Repetitive tasks that can be automated
Any repetitive process can be automated, Mee explains, from paying invoices to dealing with enquiries, or authorising documents and managing insurance claims. “The process will vary from business to business, but office workers have identified and created software robots to assist with thousands of common tasks they want automated.”
These include inputting data or creating data sets, a time-consuming task that 59% of those surveyed globally said was the task they would most like to automate, with scheduling of calls and meetings (57%) and sending template or reminder emails (60%) also top of the automation list. Far fewer believed, however, that tasks such as liaising with their team or customers could be automated, illustrating the higher value of such tasks.
“By employing software robots to undertake such tasks, they can be handled much more quickly,” adds Mee pointing to OTP Bank Romania, which during the pandemic used an automation to process requests to postpone bank loan instalments. “This reduced the processing time of a single request from 10 minutes to 20 seconds, allowing the bank to cope with a 125% increase in the number of calls received by call centre agents.”
Mee says: “Automation accelerates digital transformation, according to 63% of global executives. It also drives major cost savings and improves business metrics, and because software robots can ramp-up quickly to meet spikes in demand, it improves resilience.
Five business areas that can be automated
Mee outlines five business areas where automation can really make a difference.

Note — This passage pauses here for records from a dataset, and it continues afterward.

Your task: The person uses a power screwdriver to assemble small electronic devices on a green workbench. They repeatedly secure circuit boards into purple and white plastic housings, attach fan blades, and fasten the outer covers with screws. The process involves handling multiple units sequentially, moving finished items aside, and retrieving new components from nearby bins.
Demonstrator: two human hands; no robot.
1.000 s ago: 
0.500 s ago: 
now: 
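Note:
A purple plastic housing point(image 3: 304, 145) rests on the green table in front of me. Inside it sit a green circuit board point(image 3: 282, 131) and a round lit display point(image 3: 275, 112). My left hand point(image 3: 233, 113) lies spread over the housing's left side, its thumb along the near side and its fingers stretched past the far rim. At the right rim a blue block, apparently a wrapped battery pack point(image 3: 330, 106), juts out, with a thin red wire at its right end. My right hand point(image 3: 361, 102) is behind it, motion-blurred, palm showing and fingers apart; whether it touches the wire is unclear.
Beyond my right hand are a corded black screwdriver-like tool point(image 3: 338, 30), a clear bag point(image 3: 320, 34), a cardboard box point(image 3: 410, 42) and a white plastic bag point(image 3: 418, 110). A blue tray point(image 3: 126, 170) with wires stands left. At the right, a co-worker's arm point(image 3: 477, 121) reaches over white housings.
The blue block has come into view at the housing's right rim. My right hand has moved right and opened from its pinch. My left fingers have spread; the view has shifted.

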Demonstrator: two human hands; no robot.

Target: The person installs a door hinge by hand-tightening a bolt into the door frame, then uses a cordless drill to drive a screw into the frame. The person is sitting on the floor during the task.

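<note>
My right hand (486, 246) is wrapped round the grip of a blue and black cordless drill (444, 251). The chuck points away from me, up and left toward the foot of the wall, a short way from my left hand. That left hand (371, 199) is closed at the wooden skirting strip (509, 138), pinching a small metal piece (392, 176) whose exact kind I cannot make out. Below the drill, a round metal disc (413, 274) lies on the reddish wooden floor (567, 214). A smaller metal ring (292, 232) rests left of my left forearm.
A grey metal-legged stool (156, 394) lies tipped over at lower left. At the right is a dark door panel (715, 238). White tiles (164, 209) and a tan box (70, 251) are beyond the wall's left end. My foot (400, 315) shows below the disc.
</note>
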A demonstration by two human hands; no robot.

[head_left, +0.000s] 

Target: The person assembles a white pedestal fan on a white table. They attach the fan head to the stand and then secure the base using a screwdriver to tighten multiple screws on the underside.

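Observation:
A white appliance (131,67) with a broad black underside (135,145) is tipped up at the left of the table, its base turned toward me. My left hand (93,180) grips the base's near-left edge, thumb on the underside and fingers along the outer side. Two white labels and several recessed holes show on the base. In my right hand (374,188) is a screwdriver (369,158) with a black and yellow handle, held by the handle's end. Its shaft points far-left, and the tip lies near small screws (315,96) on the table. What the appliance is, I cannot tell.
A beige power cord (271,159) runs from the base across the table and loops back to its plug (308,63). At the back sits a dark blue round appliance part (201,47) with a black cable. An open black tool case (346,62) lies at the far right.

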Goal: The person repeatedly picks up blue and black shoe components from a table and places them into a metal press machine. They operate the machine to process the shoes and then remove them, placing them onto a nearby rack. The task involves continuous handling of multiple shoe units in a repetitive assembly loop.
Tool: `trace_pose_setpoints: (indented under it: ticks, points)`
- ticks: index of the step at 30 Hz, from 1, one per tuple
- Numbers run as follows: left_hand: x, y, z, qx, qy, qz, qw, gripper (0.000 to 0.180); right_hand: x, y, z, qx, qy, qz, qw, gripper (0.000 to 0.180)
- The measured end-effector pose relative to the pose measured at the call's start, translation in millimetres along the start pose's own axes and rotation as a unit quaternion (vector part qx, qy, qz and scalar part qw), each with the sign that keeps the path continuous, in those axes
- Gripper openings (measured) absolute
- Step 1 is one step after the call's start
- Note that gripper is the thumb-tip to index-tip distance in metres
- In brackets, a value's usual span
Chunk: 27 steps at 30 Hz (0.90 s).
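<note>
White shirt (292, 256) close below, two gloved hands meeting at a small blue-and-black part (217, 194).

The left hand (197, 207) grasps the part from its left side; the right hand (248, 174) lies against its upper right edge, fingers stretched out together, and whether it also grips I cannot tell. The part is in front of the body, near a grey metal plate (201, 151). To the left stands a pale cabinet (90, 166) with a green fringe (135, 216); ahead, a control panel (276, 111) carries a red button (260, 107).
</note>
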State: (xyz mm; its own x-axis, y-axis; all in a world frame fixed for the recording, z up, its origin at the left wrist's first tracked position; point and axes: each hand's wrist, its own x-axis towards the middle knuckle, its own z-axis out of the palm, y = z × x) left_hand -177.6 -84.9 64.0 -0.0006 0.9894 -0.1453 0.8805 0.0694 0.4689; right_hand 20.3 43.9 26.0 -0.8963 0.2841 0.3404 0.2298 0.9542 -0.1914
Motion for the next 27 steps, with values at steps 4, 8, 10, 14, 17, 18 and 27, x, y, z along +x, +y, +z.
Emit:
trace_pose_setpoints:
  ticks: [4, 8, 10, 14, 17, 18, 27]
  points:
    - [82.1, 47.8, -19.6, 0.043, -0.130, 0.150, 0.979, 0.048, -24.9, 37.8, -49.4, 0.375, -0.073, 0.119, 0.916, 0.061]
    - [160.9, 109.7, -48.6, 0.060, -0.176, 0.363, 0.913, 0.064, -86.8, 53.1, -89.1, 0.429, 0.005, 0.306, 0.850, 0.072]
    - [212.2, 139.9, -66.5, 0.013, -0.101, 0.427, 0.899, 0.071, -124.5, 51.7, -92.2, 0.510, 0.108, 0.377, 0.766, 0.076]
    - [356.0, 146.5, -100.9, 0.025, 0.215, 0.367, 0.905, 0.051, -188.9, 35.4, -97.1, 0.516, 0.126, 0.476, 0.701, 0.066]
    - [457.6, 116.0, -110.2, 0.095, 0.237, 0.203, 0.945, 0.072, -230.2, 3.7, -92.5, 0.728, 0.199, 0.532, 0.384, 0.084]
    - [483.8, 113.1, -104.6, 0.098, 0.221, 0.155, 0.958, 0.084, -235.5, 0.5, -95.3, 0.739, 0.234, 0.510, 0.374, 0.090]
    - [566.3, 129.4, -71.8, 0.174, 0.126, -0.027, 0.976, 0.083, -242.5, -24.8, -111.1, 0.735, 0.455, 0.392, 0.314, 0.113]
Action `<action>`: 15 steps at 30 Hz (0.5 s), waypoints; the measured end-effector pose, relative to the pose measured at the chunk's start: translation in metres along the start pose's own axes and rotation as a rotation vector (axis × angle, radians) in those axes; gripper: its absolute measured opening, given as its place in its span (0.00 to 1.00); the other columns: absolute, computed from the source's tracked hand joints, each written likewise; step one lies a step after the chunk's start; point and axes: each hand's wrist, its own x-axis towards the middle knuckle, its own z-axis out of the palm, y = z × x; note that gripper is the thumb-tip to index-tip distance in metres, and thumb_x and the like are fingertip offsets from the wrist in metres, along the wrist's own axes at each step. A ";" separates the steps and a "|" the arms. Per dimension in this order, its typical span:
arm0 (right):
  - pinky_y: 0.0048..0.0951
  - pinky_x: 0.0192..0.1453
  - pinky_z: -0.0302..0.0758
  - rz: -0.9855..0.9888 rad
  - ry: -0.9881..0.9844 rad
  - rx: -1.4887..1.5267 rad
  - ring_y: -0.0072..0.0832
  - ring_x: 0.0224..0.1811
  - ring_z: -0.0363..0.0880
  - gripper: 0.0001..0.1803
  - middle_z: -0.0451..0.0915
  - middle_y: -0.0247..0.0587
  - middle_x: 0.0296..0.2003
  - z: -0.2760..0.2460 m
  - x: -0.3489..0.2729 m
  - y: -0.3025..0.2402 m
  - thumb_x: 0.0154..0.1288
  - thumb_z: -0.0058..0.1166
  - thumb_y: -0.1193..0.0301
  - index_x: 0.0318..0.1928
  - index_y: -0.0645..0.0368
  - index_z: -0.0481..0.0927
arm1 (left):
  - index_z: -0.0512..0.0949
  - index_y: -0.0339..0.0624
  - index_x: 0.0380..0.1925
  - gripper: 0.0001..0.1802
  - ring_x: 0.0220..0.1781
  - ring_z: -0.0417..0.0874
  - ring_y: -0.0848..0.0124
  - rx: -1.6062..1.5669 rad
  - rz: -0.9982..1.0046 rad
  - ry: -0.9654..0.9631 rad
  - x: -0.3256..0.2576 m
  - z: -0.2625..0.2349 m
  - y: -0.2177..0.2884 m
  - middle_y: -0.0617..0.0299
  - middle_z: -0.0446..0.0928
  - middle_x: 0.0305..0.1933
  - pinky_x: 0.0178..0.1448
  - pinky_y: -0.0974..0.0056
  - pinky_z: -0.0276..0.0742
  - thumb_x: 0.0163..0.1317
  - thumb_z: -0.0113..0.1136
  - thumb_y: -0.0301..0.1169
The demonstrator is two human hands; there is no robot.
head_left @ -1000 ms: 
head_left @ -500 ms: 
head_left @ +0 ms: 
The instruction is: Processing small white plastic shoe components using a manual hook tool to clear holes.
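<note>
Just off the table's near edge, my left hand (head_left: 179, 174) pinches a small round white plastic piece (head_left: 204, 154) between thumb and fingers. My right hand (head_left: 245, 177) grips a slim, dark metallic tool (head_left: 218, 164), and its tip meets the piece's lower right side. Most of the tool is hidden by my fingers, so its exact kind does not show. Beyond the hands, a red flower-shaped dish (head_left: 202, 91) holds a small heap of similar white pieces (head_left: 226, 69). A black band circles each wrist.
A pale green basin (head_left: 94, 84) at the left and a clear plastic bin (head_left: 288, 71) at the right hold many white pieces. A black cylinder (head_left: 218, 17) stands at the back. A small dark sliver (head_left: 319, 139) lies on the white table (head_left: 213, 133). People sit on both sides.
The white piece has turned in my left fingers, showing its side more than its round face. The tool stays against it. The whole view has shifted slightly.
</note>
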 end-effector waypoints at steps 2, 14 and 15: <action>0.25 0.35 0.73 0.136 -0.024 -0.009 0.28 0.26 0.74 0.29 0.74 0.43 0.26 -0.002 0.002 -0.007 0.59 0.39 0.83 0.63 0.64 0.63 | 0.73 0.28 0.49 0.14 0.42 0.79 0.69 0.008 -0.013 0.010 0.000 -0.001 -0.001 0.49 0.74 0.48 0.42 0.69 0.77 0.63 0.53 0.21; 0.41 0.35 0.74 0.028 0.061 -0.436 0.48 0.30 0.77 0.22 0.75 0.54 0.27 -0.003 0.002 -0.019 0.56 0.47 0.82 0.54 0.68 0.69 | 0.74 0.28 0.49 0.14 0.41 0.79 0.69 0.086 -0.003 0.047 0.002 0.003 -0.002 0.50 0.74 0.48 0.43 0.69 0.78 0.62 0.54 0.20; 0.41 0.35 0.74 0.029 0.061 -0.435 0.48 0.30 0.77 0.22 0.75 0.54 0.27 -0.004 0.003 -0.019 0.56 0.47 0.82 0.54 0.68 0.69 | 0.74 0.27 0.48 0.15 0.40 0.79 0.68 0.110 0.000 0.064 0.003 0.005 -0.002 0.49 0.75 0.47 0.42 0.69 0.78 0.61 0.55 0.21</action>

- Contact centres Whether a customer seeks help online, in-store or with an agent, the entire customer service journey can be automated – from initial interaction to reaching a satisfying outcome
- Finance and accounting Automation enables firms to manage tasks such as invoice processing, ensuring accuracy and preventing mistakes
- Human resources Automations can be used across the HR team to manage things like payroll, assessing job candidates, and on-boarding
- IT IT teams are often swamped in daily activity like on-boarding or off-boarding employees. Deploying virtual machines, provisioning, configuring, and maintaining infrastructure. These tasks are ideal for automation
- Legal There are many important administrative tasks undertaken by legal teams that can be automated. Often, legal professionals are creating their own robots to help them manage this work. In legal and compliance processes, that means attorneys and paralegals can respond more quickly to increasing demands from clients and internal stakeholders. Robots don’t store data, and the data they use is encrypted in transit and at rest, which improves risk profiling and compliance.
“To embark on an automation journey, organisations need to create a Centre of Excellence in which technical expertise is fostered,” explains Mee. “This group of experts can begin automating processes quickly to show return on investment and gain buy-in. This effort leads to greater interest from within the organisation, which often kick-starts a strategic focus on embedding automation.”